-- RECORDS SHOWN --
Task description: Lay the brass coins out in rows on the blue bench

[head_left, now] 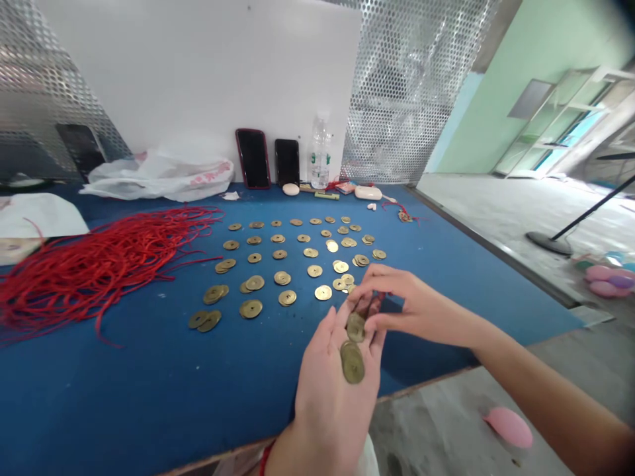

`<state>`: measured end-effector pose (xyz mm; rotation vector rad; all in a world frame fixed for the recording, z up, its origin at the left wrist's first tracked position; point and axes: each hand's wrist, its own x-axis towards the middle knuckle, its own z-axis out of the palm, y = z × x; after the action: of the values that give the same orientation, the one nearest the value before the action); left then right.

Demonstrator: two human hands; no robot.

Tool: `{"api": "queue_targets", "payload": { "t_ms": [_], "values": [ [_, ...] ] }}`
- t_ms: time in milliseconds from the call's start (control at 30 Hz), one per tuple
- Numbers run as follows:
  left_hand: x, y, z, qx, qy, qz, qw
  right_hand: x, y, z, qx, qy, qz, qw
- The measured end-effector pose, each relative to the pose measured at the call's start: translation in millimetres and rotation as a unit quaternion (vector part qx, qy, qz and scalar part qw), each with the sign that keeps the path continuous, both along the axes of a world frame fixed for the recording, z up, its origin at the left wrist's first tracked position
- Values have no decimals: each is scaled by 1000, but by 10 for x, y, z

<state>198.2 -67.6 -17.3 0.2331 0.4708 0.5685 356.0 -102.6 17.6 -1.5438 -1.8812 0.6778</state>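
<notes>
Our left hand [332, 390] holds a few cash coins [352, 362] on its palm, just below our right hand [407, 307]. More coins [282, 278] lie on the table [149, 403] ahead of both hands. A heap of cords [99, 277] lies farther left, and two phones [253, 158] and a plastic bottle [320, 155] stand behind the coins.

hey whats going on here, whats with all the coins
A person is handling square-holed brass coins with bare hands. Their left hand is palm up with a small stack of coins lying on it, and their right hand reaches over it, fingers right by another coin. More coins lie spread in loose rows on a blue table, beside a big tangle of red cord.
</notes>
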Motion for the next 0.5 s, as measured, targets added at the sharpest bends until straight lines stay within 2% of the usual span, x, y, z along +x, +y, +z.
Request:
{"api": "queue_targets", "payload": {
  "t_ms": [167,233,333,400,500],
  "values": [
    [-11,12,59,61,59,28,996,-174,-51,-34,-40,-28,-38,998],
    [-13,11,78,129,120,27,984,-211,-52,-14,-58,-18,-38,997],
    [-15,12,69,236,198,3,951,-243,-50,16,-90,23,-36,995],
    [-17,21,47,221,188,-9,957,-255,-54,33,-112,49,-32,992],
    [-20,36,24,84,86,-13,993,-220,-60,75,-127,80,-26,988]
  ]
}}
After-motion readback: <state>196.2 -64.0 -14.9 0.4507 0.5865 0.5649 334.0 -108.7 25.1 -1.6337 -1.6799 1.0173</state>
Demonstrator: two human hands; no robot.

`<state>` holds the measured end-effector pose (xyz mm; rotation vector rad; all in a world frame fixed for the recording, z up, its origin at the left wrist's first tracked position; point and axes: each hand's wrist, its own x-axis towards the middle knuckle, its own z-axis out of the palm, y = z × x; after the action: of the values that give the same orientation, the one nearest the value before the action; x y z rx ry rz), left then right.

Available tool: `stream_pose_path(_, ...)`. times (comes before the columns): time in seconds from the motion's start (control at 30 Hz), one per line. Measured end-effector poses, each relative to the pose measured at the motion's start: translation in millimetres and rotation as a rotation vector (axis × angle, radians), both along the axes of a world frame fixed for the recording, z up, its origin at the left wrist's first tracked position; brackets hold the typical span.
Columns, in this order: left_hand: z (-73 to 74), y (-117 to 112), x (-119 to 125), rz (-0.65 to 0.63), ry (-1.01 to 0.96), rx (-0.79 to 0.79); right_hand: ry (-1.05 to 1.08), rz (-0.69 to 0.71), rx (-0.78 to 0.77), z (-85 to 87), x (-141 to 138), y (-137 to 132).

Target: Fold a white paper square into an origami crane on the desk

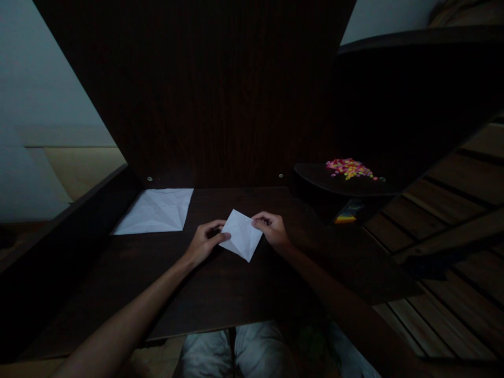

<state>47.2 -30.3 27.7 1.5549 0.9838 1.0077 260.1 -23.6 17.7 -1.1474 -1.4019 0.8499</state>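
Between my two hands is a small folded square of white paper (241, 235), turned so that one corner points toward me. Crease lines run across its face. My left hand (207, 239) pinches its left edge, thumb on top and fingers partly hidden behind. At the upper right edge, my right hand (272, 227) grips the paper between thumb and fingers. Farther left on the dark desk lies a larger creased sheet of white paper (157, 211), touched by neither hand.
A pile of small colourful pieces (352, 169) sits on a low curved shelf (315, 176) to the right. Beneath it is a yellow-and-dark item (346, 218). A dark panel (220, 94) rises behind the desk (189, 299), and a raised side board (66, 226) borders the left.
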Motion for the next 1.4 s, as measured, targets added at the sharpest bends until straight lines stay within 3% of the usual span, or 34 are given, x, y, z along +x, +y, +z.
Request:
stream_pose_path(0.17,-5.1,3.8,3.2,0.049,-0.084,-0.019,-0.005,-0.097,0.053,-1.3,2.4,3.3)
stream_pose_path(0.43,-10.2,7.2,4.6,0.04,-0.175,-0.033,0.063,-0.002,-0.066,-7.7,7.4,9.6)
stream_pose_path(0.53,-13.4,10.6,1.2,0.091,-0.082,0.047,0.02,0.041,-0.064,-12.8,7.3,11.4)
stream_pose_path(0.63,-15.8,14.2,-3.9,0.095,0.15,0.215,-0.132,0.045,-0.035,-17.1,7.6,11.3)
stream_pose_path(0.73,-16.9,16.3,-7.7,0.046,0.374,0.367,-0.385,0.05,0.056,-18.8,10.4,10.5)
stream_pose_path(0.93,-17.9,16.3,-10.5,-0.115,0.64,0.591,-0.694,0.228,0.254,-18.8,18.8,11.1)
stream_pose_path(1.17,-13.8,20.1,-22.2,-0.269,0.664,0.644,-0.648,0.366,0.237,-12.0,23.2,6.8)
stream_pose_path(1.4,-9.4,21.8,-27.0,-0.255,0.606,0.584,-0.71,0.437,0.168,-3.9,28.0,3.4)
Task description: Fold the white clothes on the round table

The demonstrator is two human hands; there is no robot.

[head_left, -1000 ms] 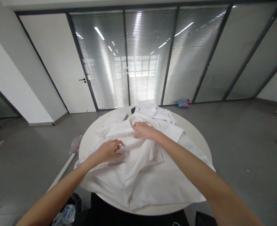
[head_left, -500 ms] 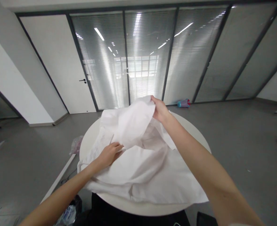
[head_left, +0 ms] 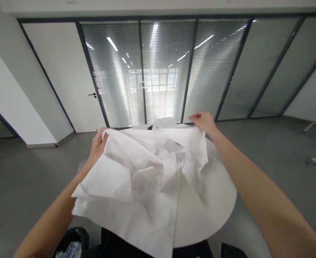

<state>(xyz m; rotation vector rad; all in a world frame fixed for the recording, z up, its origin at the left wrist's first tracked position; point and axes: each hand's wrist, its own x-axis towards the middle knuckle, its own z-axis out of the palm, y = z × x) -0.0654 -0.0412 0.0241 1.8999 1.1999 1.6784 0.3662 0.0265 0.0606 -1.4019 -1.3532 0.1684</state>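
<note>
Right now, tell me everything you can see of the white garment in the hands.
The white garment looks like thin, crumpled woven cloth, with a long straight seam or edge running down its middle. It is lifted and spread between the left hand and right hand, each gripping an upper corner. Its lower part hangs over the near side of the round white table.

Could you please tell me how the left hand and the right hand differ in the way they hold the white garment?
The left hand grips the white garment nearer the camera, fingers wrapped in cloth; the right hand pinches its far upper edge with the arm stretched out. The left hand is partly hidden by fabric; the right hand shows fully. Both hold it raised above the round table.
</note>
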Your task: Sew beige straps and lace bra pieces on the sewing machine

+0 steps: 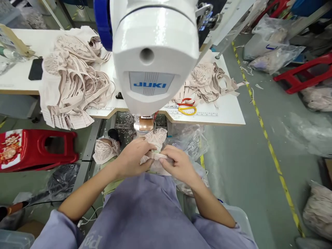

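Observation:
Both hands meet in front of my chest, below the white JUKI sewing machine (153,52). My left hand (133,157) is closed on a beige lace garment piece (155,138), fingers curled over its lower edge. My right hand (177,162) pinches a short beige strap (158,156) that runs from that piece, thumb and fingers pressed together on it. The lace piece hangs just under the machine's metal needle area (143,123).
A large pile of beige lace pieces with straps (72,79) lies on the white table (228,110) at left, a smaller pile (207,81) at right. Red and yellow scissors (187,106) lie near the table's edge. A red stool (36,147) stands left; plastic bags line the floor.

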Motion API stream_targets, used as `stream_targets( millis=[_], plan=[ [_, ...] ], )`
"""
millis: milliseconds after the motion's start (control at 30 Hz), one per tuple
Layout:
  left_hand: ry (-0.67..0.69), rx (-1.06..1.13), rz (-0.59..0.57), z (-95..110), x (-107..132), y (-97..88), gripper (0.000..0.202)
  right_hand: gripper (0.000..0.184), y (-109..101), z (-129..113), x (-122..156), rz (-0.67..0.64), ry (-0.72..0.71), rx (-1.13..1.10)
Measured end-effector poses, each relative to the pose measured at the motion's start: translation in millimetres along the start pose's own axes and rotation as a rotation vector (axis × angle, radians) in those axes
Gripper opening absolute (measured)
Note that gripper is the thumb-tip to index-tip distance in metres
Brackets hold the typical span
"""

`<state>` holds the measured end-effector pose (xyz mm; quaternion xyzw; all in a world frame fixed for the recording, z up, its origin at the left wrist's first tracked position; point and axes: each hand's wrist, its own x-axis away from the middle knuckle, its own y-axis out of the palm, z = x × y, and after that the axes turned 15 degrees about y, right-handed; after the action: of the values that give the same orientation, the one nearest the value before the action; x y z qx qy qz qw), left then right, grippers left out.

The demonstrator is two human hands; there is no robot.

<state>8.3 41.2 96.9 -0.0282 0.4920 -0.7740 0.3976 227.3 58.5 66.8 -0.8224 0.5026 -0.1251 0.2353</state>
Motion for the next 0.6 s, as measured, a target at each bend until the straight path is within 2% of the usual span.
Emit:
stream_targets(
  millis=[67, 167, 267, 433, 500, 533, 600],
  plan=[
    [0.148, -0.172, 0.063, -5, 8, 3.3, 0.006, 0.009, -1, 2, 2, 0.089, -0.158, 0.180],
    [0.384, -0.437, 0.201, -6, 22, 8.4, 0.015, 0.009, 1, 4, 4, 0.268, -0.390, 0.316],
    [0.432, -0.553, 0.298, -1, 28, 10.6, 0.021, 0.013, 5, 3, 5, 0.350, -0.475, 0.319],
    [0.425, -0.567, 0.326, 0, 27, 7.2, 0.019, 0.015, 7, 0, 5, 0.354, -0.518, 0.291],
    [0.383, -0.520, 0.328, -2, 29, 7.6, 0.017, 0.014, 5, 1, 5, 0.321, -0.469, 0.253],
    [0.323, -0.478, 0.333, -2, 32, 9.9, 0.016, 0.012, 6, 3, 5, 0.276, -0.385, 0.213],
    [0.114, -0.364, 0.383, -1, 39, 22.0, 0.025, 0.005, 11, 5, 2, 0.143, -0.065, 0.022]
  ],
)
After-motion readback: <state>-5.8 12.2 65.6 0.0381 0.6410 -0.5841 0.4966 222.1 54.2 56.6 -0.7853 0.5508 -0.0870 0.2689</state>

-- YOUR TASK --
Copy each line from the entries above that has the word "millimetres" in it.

-- EXERCISE RESULT --
- The measured end-effector pose, each relative to the pose measured at the call's start: translation in millimetres and rotation as a unit quaternion (vector part qx, qy, qz and scalar part qw), each with the sign that keeps the path continuous, both along the axes of a world frame fixed for the recording, z up, its origin at the left wrist's first tracked position
Available tool: `stream_pose_path(_, ...)`. times (comes before the columns): time in seconds from the motion's start (control at 30 Hz), one per line. Measured end-effector poses, each relative to the pose measured at the motion's start: translation in millimetres and rotation as a rotation vector (axis × angle, radians), both along the axes of a world frame fixed for the recording, z up, its origin at the left wrist's first tracked position; brackets hold the typical span.
Measured end-effector poses, each relative to the pose measured at the motion's start: translation in millimetres along the start pose's own axes and rotation as a rotation vector (axis × angle, radians) in those axes

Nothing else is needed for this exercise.